Before I go, just a few do’s and don’ts in the sexual world.
Do, after chopping up chillies, always wash your hands before entering into any form of heavy petting. If your lady cries out, "wow, that’s hot", don’t take this to be an opinion on your prowess as a lover, it will mean, "That is actually bloody hot you twat"!
Don’t let personal criticism upset you whilst making love. Keep going at all costs, and ignore the laughing.
I was once having intercourse with a young lady, and at the critical moment, I - in the heat of passion you understand- happened to mention that "I was 'arriving'". Without flinching, and through a mouth full of Wrigleys spearmint she casually said, "What do you want me to do about it, inform the News of the World"? As you can probably guess, it took many many years of therapy to address this mental scar. For years after, on occasion when reaching the point of no return, something would claw it’s way up from deep within my psychie, and I would involuntarily shout "Read all about it…….Read all about it"!
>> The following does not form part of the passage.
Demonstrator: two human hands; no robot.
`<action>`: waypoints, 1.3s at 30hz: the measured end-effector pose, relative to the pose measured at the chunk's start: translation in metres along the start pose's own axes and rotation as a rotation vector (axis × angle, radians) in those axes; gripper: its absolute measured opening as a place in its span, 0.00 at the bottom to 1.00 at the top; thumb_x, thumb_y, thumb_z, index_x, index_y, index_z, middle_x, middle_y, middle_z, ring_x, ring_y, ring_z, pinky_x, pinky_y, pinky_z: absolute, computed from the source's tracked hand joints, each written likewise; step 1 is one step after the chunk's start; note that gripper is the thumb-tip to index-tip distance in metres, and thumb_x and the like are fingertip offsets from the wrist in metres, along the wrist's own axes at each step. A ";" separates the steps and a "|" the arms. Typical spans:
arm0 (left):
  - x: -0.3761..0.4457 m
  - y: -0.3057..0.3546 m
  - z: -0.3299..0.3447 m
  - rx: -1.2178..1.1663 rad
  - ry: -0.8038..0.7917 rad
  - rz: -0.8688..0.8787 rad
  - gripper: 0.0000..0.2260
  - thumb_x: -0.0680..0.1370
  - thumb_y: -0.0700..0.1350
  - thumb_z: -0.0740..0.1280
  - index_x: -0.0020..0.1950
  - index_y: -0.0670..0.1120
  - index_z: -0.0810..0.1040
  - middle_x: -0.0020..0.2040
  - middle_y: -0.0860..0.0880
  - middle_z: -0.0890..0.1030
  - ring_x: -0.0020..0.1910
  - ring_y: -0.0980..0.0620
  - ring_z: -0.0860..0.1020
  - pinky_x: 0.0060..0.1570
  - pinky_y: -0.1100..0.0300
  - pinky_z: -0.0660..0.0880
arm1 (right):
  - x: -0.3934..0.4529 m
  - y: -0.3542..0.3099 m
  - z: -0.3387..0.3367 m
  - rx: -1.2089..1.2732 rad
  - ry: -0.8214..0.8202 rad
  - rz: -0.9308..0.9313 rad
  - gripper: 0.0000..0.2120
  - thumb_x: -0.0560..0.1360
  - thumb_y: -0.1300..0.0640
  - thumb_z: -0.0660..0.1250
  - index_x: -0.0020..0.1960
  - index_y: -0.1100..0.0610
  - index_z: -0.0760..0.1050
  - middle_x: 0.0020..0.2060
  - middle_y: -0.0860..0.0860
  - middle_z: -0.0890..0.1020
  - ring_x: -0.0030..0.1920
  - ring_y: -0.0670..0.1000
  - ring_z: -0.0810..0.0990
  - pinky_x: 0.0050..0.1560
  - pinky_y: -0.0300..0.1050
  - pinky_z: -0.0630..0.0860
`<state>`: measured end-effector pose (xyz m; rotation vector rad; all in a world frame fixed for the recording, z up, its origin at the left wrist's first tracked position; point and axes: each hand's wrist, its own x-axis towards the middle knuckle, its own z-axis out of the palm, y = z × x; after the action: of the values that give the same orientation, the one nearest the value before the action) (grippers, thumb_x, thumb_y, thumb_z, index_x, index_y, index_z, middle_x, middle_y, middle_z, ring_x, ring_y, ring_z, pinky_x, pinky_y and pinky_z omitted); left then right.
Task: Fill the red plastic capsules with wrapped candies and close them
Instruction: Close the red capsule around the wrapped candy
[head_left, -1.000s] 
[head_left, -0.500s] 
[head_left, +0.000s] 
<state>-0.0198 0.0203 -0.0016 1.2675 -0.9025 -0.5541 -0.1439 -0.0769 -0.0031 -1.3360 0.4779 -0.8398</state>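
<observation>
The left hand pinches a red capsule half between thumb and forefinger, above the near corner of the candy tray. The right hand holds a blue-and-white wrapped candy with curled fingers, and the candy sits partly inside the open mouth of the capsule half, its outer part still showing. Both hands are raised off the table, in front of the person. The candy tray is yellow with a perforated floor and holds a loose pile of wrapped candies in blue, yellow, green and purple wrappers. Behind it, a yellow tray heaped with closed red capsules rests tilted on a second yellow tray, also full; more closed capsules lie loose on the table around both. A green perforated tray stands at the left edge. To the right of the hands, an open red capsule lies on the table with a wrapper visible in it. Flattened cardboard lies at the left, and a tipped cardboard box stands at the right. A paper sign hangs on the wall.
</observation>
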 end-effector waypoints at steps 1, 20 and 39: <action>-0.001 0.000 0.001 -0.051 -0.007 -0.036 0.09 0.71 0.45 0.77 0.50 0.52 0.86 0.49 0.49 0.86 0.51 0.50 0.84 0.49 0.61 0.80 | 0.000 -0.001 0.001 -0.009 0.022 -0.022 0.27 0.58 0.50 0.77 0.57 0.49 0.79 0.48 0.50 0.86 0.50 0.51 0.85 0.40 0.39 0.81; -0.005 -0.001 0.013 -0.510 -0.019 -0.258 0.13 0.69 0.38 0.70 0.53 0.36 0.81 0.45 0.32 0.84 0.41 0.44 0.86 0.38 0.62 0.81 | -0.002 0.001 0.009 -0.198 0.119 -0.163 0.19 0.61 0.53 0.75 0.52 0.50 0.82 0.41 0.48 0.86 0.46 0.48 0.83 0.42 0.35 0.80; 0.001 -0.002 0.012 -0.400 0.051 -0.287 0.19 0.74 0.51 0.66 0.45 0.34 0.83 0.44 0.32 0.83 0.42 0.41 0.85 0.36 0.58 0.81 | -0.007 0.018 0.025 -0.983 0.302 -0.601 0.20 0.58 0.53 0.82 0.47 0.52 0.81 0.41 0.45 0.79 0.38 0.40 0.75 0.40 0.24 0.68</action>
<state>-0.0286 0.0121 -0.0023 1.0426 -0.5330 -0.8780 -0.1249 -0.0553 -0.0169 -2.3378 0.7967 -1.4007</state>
Well I think I’d better call it a day there. You see, it wasn’t that bad was it? You made it through the rain as Barry Manilow would say, and out the other side. Virtually unscathed I should imagine. So tomorrow is the big day. 40 years old. I suppose I’ll be too old for all this rumpy pumpy stuff then, better stick to the Train set….cough, cough…….er model railway!......
Adios Amigos, and happy bloody birthday to me!